Docstring update: lib

author: Pauli Virtanen <pav@iki.fi> 2009-10-02 19:33:33 +0000
committer: Pauli Virtanen <pav@iki.fi> 2009-10-02 19:33:33 +0000
commit: 474d013a3b38c5909a7381cfa0cc2c8203807cfa (patch)
tree: af895af917b636c1a0ddcf94a7134052a6d6e55e /numpy/lib/format.py
parent: f1e3392d6d8813ed146ce1675f65a880634f727b (diff)
download: numpy-474d013a3b38c5909a7381cfa0cc2c8203807cfa.tar.gz
1 files changed, 114 insertions, 35 deletions
diff --git a/numpy/lib/format.py b/numpy/lib/format.py
index 28444613c..3c5fe3209 100644
--- a/numpy/lib/format.py
+++ b/numpy/lib/format.py
@@ -2,57 +2,136 @@
 Define a simple format for saving numpy arrays to disk with the full
 information about them.
 
-WARNING: Due to limitations in the interpretation of structured dtypes, dtypes
-with fields with empty names will have the names replaced by 'f0', 'f1', etc.

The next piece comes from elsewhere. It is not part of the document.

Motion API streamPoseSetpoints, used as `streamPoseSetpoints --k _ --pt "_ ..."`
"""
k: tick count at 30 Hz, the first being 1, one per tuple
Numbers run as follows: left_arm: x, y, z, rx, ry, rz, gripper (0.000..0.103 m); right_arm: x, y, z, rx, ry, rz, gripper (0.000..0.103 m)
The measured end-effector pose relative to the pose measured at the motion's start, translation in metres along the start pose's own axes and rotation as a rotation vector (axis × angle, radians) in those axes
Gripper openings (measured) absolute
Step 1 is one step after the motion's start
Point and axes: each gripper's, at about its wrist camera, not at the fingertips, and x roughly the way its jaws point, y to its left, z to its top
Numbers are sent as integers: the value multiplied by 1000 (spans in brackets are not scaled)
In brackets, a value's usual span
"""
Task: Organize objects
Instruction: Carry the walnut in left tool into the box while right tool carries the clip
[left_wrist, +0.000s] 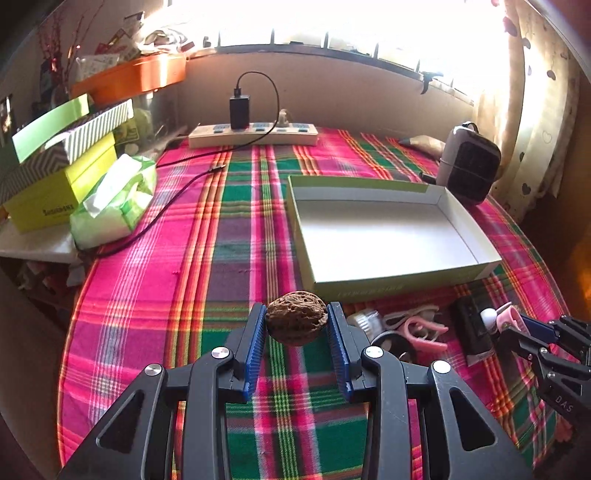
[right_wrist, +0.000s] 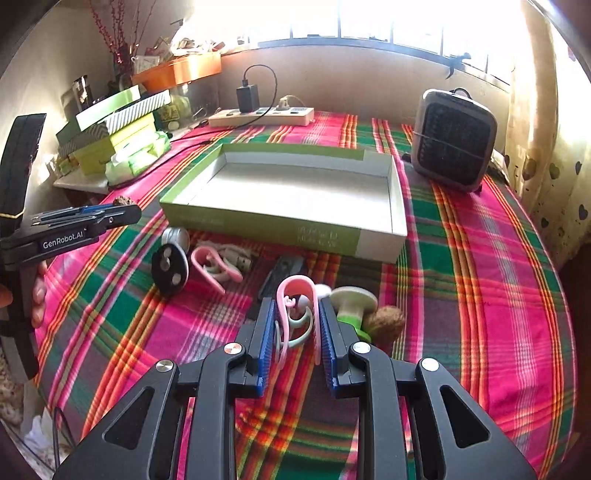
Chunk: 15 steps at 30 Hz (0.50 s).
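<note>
- The small pile on the plaid desk (right_wrist: 480, 280) is hard to read: a black disc (right_wrist: 170, 271) and a dark bar (right_wrist: 282, 273), half hidden.
- My left tongs (left_wrist: 296, 325) clamp a walnut (left_wrist: 296, 323) clear of the cloth, just before the empty tray (left_wrist: 388, 236).
- My right tongs (right_wrist: 296, 328) pinch a pink clip (right_wrist: 295, 295), beside a second walnut (right_wrist: 384, 323).

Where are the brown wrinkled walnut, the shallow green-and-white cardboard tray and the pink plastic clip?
brown wrinkled walnut (left_wrist: 296, 322): left wrist view, middle of its shell.
shallow green-and-white cardboard tray (left_wrist: 384, 240): left wrist view, bare white floor.
pink plastic clip (right_wrist: 295, 284): right wrist view, top of its loop.
</note>
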Motion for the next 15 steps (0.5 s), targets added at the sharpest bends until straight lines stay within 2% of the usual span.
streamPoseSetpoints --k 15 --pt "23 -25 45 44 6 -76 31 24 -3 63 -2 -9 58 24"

-Such arrays will not round-trip through the format entirely accurately. The
-data is intact; only the field names will differ. We are working on a fix for
-this.  This fix will not require a change in the file format. The arrays with
-such structures can still be saved and restored, and the correct dtype may be
-restored by using the `loadedarray.view(correct_dtype)` method.
+The ``.npy`` format is the standard binary file format in NumPy for
+persisting a *single* arbitrary NumPy array on disk. The format stores all
+of the shape and dtype information necessary to reconstruct the array
+correctly even on another machine with a different architecture.
+The format is designed to be as simple as possible while achieving
+its limited goals.
+
+The ``.npz`` format is the standard format for persisting *multiple* NumPy
+arrays on disk. A ``.npz`` file is a zip file containing multiple ``.npy``
+files, one for each array.
+
+Capabilities
+------------
+
+- Can represent all NumPy arrays including nested record arrays and
+  object arrays.
+
+- Represents the data in its native binary form.
+
+- Supports Fortran-contiguous arrays directly.
+
+- Stores all of the necessary information to reconstruct the array
+  including shape and dtype on a machine of a different
+  architecture.  Both little-endian and big-endian arrays are
+  supported, and a file with little-endian numbers will yield
+  a little-endian array on any machine reading the file. The
+  types are described in terms of their actual sizes. For example,
+  if a machine with a 64-bit C "long int" writes out an array with
+  "long ints", a reading machine with 32-bit C "long ints" will yield
+  an array with 64-bit integers.
+
+- Is straightforward to reverse engineer. Datasets often live longer than
+  the programs that created them. A competent developer should be
+  able create a solution in his preferred programming language to
+  read most ``.npy`` files that he has been given without much
+  documentation.
+
+- Allows memory-mapping of the data. See `open_memmep`.
+
+- Can be read from a filelike stream object instead of an actual file.
+
+- Stores object arrays, i.e. arrays containing elements that are arbitrary
+  Python objects. Files with object arrays are not to be mmapable, but
+  can be read and written to disk.
+
+Limitations
+-----------
+
+- Arbitrary subclasses of numpy.ndarray are not completely preserved.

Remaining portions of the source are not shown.